Come si e’ anticipato, con il provvedimento impugnato la Corte d’appello di Messina ha rigettato l’istanza di ricusazione presentata dal (OMISSIS) nei confronti del dott. (OMISSIS), il quale, peraltro, come emerge dagli atti di causa, in data 2 luglio 2017 aveva correttamente presentato istanza di astensione, per aver giudicato i coimputati del reato associativo in precedente giudizio, istanza rigettata dal presidente della Corte d’appello di Messina con provvedimento del 21 luglio 2017.

3. Cio’ premesso, si osserva che, avendo carattere assorbente, nel merito il ricorso e’ fondato.

4. Invero, la Corte costituzionale, con sentenza n. 371 del 1996, ha dichiarato l’illegittimita’ costituzionale dell’articolo 34 c.p.p., comma 2, “nella parte in cui non prevede che non possa partecipare al giudizio nei confronti di un imputato il giudice che abbia pronunciato o concorso a pronunciare una precedente sentenza nei confronti di altri soggetti, nella quale la posizione di quello stesso imputato in ordine alla sua responsabilita’ penale sia gia’ stata comunque valutata”.

In quella decisione, che affronto’ la questione proprio in relazione alla peculiare ipotesi dei reati a concorso necessario, la Corte costituzionale chiari’, tra l’altro, che l’incompatibilita’ del giudice “sussiste non solo quando nel primo giudizio la posizione del terzo sia stata valutata a seguito di un puntuale ed esauriente esame delle prove raccolte a suo carico, ma anche quando abbia formato oggetto di una delibazione di merito superficiale e sommaria, apparendo anzi, in questa seconda ipotesi, ancor piu’ evidente e grave la situazione di pregiudizio nella quale il giudice verrebbe a trovarsi”.

Orbene, nel caso di specie risulta come la posizione del (OMISSIS) sia stata gia’ valutata nel merito, nella precedente sentenza resa a carico del (OMISSIS), laddove la Corte territoriale, nel rigettare un motivo di appello, ha ritenuto sussistente l’aggravante del numero delle persone superiore a dieci, essendo l’associazione criminale composta, oltre che dai quattro imputati giudicati con rito abbreviato, anche da altri soggetti, espressamente e nominativamente menzionati, tra cui viene indicato (p. 9 della sentenza) proprio l’ (OMISSIS).
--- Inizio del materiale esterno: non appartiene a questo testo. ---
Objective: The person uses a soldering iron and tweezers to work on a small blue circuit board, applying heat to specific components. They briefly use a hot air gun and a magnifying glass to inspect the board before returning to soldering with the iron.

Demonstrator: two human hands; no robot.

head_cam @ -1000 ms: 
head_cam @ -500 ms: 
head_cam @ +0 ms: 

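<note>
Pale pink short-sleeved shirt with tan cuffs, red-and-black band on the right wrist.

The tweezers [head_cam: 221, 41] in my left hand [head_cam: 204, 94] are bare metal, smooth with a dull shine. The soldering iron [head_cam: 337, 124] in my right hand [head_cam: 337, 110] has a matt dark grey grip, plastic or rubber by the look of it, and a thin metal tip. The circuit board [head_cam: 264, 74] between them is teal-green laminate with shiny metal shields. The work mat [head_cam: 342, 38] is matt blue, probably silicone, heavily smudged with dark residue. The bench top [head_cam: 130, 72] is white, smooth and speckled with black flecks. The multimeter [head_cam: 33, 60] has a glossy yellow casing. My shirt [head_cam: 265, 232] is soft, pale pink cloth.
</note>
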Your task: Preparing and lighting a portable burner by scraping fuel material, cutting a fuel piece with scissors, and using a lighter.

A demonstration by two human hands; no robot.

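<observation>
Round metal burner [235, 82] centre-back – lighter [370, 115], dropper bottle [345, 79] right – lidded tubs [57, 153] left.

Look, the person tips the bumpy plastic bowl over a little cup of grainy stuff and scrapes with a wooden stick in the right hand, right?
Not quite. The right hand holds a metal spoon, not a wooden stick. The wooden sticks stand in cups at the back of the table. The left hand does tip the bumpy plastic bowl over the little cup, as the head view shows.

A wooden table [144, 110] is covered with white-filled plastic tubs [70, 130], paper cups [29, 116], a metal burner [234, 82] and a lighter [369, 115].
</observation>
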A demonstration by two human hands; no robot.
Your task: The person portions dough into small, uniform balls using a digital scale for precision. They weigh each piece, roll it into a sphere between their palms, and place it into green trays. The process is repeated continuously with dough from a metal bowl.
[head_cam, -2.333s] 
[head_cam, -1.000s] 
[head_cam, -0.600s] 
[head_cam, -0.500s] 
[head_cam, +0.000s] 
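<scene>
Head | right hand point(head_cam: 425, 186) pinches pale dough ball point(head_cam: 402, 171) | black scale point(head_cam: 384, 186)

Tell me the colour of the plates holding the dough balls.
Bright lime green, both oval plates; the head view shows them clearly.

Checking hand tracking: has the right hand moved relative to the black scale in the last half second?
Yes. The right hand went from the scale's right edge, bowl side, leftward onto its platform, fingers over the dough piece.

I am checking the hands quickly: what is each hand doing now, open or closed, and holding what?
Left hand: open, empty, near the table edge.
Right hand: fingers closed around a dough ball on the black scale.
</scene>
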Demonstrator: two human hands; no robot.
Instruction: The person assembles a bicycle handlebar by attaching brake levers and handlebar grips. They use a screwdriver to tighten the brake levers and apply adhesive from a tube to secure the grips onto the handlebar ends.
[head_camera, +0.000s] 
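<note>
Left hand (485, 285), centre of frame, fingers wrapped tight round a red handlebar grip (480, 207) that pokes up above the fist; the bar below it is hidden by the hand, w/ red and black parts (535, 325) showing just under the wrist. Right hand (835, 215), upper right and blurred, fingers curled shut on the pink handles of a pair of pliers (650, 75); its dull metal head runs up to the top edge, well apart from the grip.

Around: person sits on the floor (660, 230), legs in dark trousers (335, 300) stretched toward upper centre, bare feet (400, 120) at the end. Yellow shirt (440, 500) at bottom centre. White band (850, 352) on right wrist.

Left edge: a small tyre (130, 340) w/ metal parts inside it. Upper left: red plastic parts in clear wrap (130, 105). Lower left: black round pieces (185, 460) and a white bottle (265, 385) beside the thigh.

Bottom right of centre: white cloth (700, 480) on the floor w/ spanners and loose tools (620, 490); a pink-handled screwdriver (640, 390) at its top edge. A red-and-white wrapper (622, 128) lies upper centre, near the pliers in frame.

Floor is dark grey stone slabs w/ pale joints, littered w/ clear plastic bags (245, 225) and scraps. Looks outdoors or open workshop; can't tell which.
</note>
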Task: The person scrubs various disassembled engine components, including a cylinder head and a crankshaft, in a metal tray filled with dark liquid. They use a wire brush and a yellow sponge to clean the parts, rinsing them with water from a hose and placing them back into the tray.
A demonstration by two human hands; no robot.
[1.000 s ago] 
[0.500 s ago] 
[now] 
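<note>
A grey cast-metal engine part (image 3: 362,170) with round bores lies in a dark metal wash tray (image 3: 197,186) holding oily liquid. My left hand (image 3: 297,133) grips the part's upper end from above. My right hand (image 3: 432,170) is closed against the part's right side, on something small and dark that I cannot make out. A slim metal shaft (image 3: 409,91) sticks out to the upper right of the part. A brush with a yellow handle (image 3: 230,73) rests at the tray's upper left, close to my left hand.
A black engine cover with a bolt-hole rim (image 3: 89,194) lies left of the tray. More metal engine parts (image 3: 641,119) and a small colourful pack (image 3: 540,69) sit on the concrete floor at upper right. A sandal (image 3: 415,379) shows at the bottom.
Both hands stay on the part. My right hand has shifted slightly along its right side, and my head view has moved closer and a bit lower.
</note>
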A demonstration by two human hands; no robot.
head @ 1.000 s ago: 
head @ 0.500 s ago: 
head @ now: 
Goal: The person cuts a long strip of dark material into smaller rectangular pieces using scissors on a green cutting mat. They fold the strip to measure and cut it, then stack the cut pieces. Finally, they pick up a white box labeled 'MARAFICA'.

E’ percio’ evidente come la posizione del (OMISSIS) stata oggetto di una valutazione, sia pure superficiale e sommaria, ma, nondimeno, di merito, in quanto egli e’ stato computato nel novero degli associati, ai fini della ritenuta aggravante prevista dal Decreto del Presidente della Repubblica n. 309 del 1990, articolo 74, comma 2.

5. Deve percio’ affermarsi il seguente principio di diritto: in tema di delitto associativo Decreto del Presidente della Repubblica n. 309 del 1990, ex articolo 74, non puo’ partecipare al giudizio nei confronti di un imputato, il giudice, che, in un precedente giudizio, abbia ravvisato l’aggravante del numero degli associati, prevista dal Decreto del Presidente della Repubblica n. 309 del 1990, articolo 74, comma 2, nei confronti di un coimputato del medesimo reato.

Essendo percio’ fondata l’istanza di ricusazione, il provvedimento impugnato deve essere annullato senza rinvio, con trasmissione alla Corte d’appello di Messina, che, nella formazione del Collegio giudicante, si atterra’ al principio sopra enunciato.

P.Q.M.

Annulla senza rinvio il provvedimento impugnato ed accoglie l’istanza di ricusazione, disponendo la trasmissione degli atti alla Corte d’appello di Messina.